What the task asks –
Go through the entries one line at a time, and gather every line that has the word "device".

*** Supplied data

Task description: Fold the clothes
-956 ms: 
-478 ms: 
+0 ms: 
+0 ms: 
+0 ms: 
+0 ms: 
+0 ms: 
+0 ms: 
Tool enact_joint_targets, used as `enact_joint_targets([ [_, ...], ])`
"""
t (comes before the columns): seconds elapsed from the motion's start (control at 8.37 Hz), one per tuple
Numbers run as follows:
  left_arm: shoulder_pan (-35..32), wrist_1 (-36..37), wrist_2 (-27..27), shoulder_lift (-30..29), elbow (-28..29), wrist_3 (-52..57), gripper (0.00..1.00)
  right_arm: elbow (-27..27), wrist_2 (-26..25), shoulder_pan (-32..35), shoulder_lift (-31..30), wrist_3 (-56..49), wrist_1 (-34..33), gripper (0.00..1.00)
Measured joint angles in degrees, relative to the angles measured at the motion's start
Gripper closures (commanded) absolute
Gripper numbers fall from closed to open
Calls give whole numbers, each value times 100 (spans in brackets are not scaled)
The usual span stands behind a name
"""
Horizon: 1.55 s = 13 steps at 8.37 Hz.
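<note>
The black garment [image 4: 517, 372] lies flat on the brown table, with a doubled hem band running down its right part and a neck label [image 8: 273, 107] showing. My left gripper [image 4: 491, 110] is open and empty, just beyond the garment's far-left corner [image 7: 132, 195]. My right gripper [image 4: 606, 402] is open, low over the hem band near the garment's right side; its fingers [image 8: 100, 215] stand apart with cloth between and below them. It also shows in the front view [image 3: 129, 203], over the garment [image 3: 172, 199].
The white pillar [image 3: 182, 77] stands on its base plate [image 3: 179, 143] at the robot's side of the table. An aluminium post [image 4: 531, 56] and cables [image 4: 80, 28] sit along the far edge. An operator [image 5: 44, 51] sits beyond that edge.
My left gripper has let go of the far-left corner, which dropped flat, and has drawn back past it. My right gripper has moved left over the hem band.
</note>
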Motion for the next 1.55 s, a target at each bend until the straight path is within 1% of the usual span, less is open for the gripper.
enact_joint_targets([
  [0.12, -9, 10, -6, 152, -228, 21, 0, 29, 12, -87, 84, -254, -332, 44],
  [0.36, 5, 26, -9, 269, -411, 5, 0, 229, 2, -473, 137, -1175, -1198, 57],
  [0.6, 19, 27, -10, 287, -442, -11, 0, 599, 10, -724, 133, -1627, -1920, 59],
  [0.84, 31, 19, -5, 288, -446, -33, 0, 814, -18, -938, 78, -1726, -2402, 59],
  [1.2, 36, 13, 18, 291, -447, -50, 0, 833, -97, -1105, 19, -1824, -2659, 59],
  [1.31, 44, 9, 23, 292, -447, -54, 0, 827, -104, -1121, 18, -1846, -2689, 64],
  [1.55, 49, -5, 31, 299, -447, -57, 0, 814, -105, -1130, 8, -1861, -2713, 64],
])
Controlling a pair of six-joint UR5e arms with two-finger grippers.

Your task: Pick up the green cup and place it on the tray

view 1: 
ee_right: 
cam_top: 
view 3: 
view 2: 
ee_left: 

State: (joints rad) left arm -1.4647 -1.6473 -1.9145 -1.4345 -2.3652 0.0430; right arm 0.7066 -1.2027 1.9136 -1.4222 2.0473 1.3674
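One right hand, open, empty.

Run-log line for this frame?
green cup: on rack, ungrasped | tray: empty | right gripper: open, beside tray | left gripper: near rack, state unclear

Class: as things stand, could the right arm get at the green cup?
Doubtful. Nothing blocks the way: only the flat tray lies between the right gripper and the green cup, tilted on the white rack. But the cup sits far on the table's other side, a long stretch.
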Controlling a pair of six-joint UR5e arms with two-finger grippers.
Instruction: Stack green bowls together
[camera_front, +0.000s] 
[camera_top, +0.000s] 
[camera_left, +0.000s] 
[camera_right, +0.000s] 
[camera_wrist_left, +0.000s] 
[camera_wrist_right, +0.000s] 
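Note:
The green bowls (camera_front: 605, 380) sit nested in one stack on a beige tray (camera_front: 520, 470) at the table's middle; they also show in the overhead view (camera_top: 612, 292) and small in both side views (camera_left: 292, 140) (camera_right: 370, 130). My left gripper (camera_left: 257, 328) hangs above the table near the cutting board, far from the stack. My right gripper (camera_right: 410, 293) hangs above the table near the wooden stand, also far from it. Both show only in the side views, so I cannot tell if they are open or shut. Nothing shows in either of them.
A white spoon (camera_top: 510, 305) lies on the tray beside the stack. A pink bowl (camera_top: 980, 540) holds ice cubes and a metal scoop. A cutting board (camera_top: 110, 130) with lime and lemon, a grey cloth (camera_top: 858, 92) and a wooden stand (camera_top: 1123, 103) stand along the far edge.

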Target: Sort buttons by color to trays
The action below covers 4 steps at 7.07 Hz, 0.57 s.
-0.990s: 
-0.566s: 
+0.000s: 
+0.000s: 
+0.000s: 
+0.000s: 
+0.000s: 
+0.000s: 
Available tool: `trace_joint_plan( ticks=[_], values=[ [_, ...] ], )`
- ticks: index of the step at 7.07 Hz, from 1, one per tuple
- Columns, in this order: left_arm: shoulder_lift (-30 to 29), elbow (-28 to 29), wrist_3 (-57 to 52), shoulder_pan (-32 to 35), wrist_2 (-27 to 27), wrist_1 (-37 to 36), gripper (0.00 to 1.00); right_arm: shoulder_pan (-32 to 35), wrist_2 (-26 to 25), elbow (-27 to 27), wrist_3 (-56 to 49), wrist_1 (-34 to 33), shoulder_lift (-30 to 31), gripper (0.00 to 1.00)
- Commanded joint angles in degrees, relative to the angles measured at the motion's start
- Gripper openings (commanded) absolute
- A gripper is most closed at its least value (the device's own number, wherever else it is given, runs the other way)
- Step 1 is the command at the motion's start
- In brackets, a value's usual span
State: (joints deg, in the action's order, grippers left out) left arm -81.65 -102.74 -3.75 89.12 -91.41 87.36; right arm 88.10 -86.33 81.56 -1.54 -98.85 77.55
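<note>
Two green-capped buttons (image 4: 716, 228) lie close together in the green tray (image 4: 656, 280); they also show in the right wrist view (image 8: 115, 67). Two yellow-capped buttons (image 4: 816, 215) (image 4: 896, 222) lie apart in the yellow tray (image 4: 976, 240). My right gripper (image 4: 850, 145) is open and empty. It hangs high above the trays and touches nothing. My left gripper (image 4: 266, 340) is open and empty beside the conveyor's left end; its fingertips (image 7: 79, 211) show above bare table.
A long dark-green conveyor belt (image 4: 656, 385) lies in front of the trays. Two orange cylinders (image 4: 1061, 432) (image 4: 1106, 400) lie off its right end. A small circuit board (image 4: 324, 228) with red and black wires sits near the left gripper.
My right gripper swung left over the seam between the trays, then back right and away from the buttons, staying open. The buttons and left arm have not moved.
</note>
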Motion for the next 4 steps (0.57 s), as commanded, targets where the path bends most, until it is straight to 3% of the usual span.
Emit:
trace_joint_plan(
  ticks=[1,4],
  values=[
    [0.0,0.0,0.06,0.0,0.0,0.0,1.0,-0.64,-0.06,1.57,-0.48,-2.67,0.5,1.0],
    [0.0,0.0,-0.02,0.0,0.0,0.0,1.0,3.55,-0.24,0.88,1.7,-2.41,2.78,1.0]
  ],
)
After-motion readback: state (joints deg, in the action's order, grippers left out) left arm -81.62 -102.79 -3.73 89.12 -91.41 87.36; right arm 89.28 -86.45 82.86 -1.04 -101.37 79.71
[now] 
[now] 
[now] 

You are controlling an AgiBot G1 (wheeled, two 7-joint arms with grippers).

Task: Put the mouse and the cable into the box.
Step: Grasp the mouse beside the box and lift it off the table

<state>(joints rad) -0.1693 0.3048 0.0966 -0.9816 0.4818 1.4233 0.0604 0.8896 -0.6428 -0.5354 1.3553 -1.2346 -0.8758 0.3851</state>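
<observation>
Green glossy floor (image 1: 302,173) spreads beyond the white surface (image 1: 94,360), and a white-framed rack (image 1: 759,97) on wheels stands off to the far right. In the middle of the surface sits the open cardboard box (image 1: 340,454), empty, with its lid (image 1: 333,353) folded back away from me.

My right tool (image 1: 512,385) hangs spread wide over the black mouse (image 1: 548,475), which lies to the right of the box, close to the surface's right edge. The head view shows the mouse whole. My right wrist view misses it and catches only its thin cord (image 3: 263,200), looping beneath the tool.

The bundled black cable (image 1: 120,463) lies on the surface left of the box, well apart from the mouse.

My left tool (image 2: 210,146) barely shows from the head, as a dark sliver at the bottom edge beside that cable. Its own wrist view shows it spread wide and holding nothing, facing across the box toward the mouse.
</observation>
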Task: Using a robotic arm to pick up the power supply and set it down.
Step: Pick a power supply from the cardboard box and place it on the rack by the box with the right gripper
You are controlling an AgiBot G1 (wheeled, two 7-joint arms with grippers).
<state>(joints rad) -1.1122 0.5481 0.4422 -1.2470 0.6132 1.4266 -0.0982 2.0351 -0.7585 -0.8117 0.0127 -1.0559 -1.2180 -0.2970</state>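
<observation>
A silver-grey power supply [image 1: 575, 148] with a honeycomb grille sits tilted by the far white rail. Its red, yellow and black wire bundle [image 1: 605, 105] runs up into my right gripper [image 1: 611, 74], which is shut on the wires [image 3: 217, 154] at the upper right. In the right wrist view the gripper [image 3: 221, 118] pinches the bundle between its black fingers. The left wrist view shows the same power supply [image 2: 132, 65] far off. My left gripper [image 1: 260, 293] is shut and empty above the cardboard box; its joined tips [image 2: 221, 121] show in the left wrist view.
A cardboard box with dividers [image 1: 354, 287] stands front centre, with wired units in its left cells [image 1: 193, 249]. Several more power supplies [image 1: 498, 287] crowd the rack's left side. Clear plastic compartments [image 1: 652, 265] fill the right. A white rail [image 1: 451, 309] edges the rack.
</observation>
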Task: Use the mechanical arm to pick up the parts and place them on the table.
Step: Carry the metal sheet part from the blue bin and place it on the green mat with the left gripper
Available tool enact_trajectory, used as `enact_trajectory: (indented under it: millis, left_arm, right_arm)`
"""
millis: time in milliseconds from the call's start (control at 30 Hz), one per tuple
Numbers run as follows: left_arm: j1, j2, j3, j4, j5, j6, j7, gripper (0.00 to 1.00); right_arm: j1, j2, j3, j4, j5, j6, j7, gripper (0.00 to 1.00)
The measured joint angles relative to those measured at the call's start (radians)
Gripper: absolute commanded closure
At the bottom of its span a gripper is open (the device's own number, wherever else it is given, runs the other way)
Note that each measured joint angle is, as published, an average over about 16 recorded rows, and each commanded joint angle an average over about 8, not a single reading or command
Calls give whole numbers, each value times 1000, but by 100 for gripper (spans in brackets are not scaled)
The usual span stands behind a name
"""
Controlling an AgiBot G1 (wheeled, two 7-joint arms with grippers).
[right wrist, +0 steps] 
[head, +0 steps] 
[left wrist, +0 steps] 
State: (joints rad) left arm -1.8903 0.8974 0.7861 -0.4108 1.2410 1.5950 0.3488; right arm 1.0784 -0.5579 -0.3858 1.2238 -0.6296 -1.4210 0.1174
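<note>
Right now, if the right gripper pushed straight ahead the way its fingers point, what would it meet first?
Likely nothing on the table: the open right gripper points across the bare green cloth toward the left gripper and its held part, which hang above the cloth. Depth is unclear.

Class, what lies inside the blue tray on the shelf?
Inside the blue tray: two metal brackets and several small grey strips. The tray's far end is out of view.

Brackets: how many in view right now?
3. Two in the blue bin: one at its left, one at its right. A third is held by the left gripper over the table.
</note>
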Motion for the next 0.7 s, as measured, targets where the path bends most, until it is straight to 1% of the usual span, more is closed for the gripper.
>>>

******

Your response –
- A gripper is most closed at its least value (the device's own number, wherever else it is given, runs the other way)
At the bottom of its span a gripper is open (the device's own number, wherever else it is given, runs the other way)

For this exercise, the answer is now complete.